WHAT TO PRODUCE: Output all of the data exactly as it appears, but leave out any pictures it contains.
□ □ □
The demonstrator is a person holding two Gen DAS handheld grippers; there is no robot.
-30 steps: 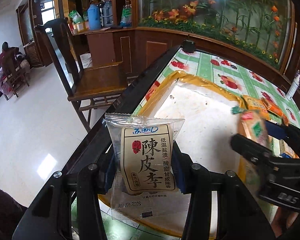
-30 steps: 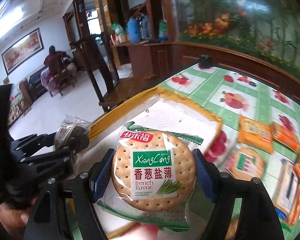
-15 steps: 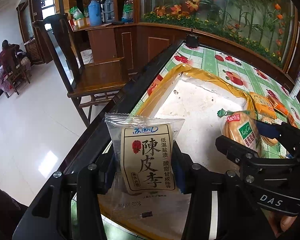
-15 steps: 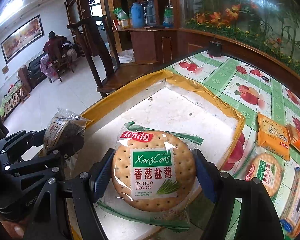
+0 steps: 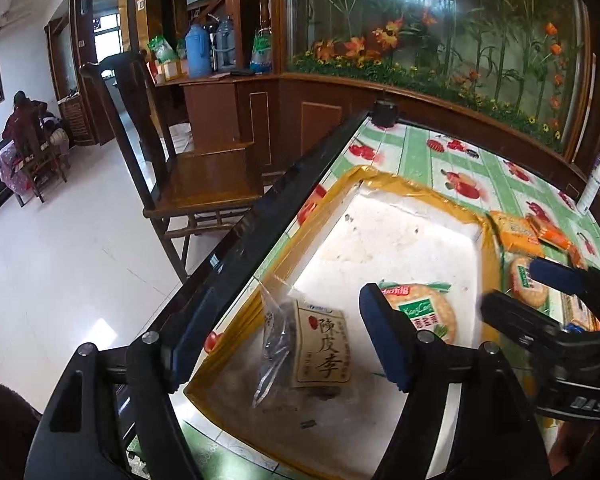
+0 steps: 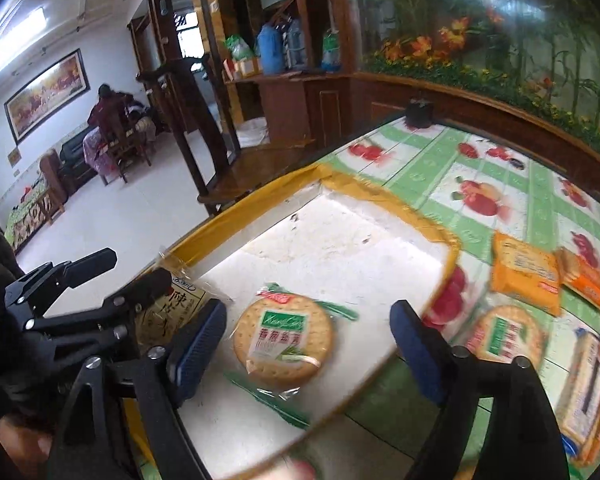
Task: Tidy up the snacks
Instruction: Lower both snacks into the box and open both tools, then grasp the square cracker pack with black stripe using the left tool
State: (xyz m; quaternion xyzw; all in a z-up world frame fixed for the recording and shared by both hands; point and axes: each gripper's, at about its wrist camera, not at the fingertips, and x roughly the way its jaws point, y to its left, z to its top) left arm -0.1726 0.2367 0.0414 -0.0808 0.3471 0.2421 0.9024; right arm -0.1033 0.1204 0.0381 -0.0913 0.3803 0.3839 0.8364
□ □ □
TASK RESPONSE:
The demonstrator is a person holding two Gen DAS handheld grippers; there is no robot.
-30 steps: 
-30 steps: 
-15 steps: 
-15 steps: 
+0 steps: 
+0 steps: 
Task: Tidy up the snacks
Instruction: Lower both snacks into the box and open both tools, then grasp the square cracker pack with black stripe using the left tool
State: (xyz m; quaternion xyzw; all in a z-up world frame fixed for the recording and shared by both hands; point and axes: each gripper's, at about its wrist camera, not at the fingertips, and x roughly the way its jaws point, y to its left, z to its top) left arm -0.1726 0.2367 0.0414 -0.0808 0.3471 0.2421 0.9024; right arm -0.1033 0.1204 0.0381 -0.0913 0.3803 0.3839 0.8364

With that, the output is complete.